The Sanford Celebration is sponsored by the Sanford Ministerial Fellowship, but it’s not restricted to Sanford churches, organizers said.
Manno was invited to join the event because of his quality message-oriented performances, including his stage show and now a book called, “A Fighting Chance.”
The Sanford Celebration show will not include the anti-drug, anti-violence message of “A Fighting Chance,” but it will teach the young people things like being yourself and not someone else.
There will be relay races and plenty of goo to make sure families get the messages and get messy.
Manno said the shows will probably be an hour and a half from 12 to 3. He will emcee the Nickelodeon-style shows.
Manno has lived in Lake Mary for four years, and he is known in Seminole County for his appearances at area schools.
Early in his acting career, Manno took a part in a movie that ended up being an 80s slasher movie.
“That movie alone pretty much changed my decision,” he said referring to his career. He wanted to do something more positive because he saw how much movies like that affect young people.

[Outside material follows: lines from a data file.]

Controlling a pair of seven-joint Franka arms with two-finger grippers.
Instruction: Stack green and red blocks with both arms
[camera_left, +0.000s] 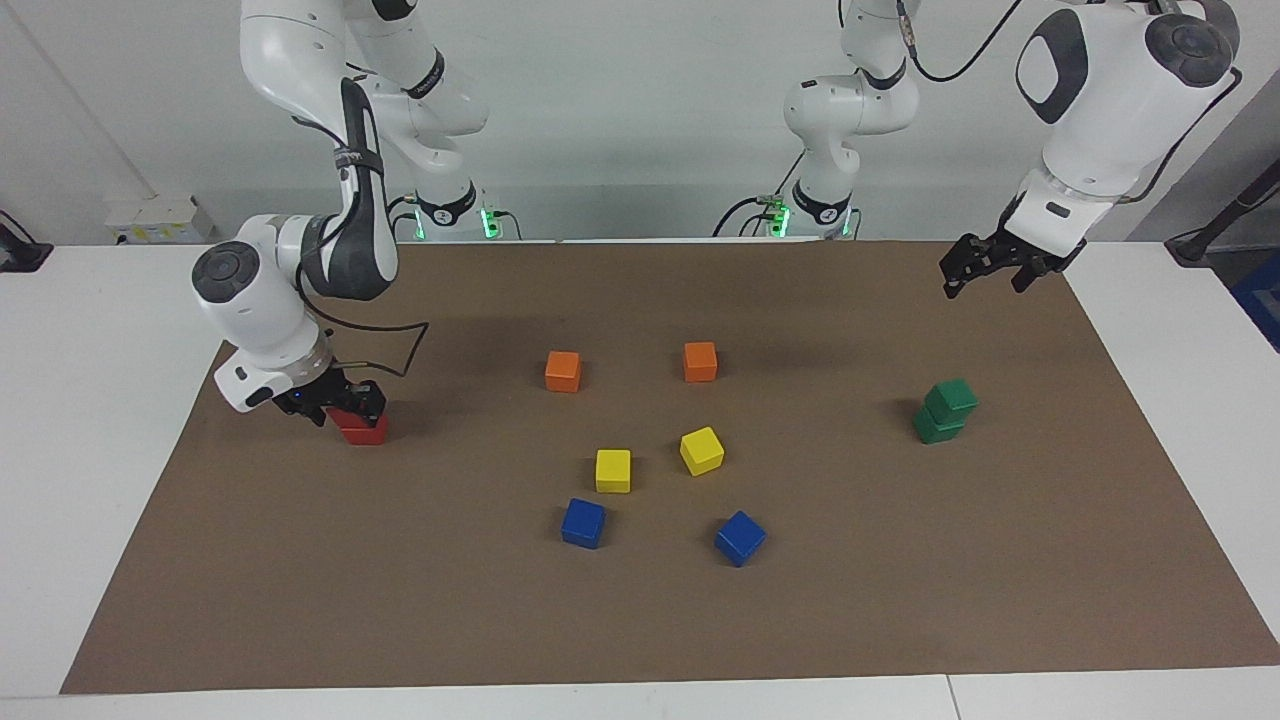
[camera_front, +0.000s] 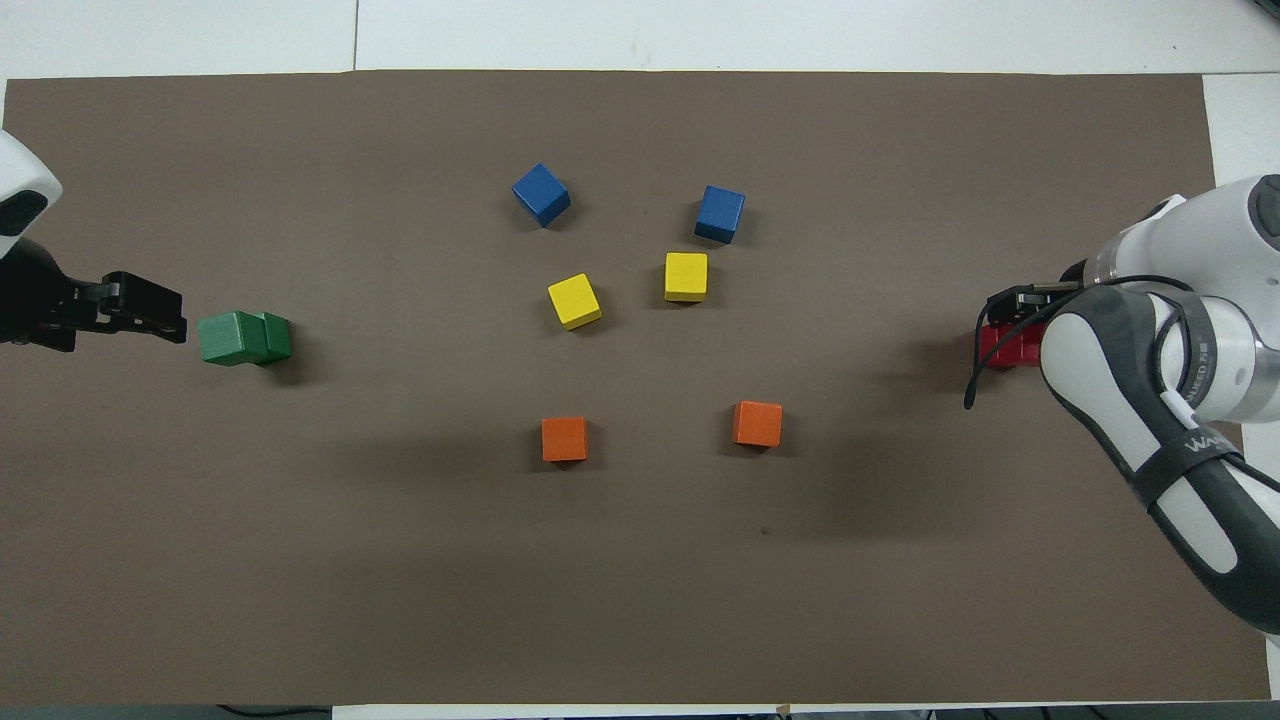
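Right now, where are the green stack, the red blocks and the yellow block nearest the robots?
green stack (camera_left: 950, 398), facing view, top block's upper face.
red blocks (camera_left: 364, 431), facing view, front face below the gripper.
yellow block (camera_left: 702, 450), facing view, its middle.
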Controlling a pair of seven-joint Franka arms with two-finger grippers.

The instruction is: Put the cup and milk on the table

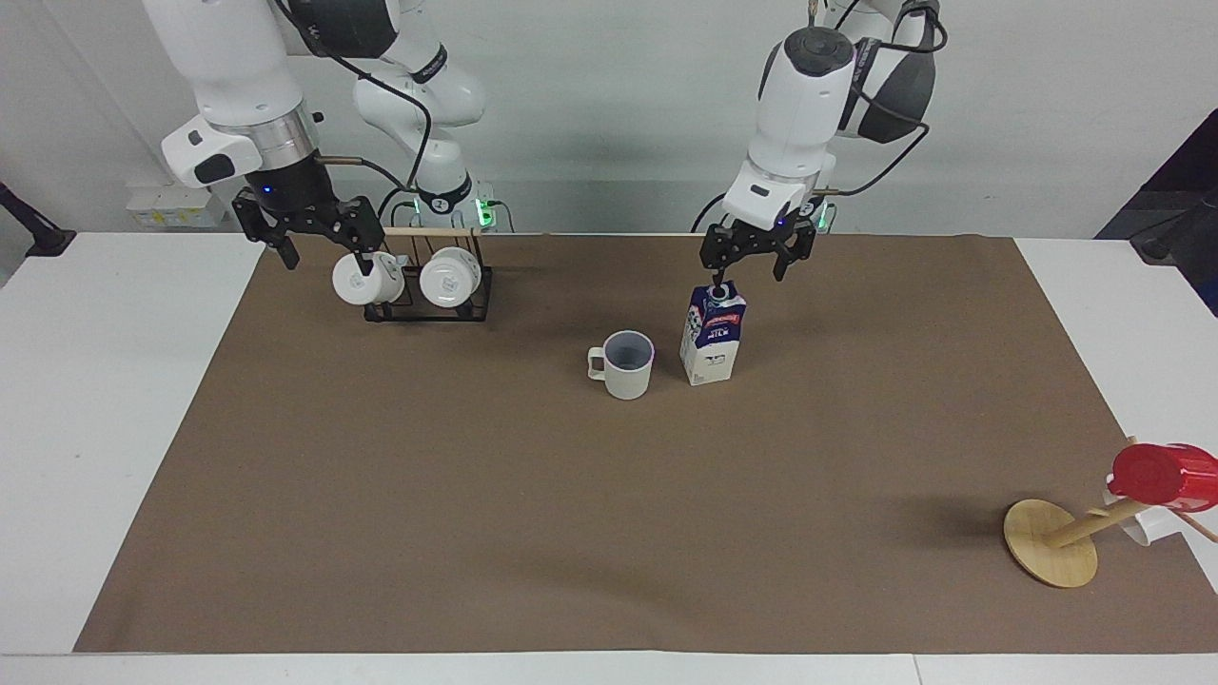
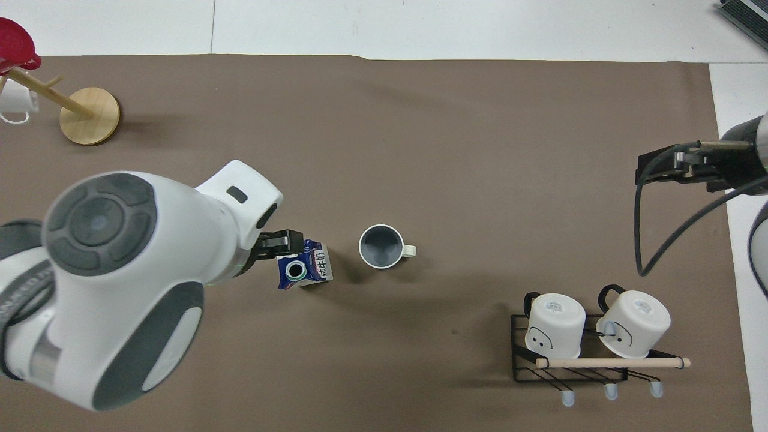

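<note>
The milk (image 1: 714, 335) stands upright on the table's brown paper (image 1: 571, 523), with nothing gripping it. Beside it, toward the right arm's end, stands the cream cup (image 1: 625, 363), upright, its grey-blue inside showing. My left gripper (image 1: 752, 274) hangs open just above the carton's cap, one fingertip close to the cap. From overhead the milk (image 2: 303, 270) and the cup (image 2: 381, 246) sit a small gap apart, and the left gripper (image 2: 273, 251) is mostly hidden under its own arm. My right gripper (image 1: 324, 249) is open, holding nothing, raised over the paper's edge (image 2: 672, 165).
A black wire rack (image 1: 428, 303) with two white mugs stands close to the robots at the right arm's end (image 2: 576, 354). A wooden disc stand (image 1: 1051, 542) carrying a red cup (image 1: 1161, 473) sits at the left arm's end, far from the robots (image 2: 90, 107).
</note>
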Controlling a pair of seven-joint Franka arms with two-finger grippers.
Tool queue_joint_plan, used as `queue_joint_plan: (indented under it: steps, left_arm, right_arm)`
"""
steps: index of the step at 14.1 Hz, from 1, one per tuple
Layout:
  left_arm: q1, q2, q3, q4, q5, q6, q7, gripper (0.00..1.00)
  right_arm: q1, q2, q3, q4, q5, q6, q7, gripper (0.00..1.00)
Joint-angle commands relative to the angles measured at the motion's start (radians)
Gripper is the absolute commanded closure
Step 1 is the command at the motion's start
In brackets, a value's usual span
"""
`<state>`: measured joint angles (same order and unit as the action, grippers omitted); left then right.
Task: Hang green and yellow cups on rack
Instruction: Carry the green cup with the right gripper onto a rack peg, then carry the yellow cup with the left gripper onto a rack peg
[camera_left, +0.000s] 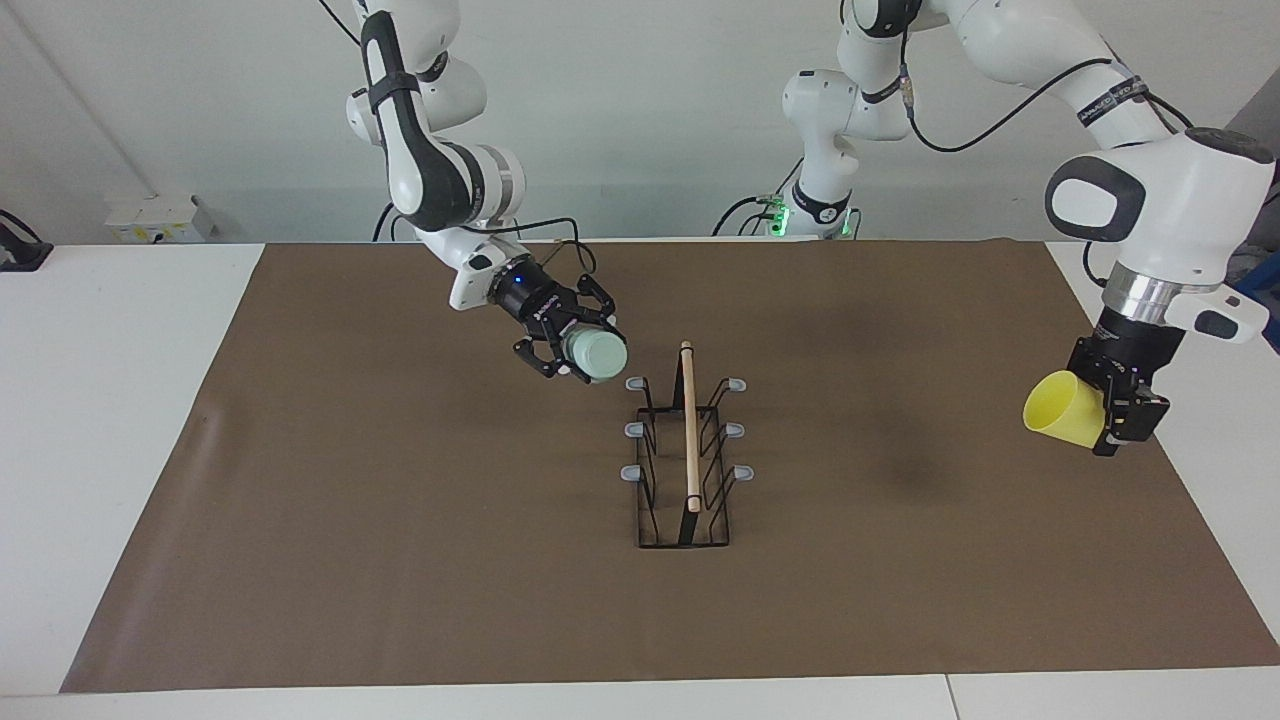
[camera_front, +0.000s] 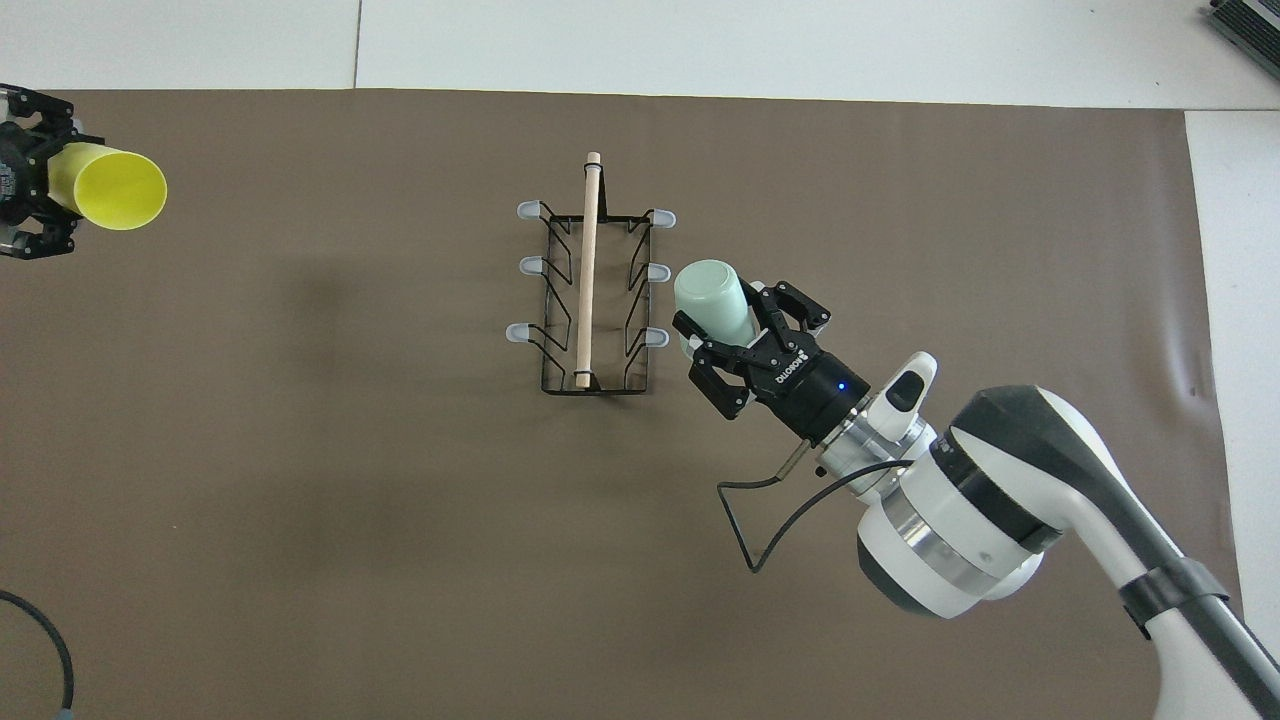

He decided to be more picky and less controlled by the industry, he said. In 2004, Manno created, wrote and starred in a local CBS After-School special called “All in One.” “We’re proud of that show,” he said. “We hired the crew and produced it.” Some said it would never work with the network, but he admits he’s not out to change the industry. He just wants to make sure what he’s doing has positive messages.
“All in One” won an Emmy.
He expanded “A Fighting Chance” in 2002 creating a live arena show for children. Now a book series is underway with four editions.
“A Fighting Chance” has been performed before 250,000 young people in places such as Sanford, New Jersey, California, Vancouver and Brazil.
So the arena show and books comprise much of his life right now, but he also accepts invitations to do shows like the one coming up in Sanford.
After that he will continue doing the stage show. He will appear at the Tupperware Theater from Jan. 8 to 12, 2007. He wants to keep the shows as intimate as possible, he said. The large arenas were a little too impersonal.
“The kids were looking up at the Jumbotron,” he recalled.
The book series came from an episode of 21 Jump Street that he wrote, but the TV show was canceled a week before it was finished, so it turned into a book.
“I love writing the books,” he said. They are more of a sceen play story line. Readers are playing the various parts of the book rather than just talking.
A curriculum should soon be available to schools, he said.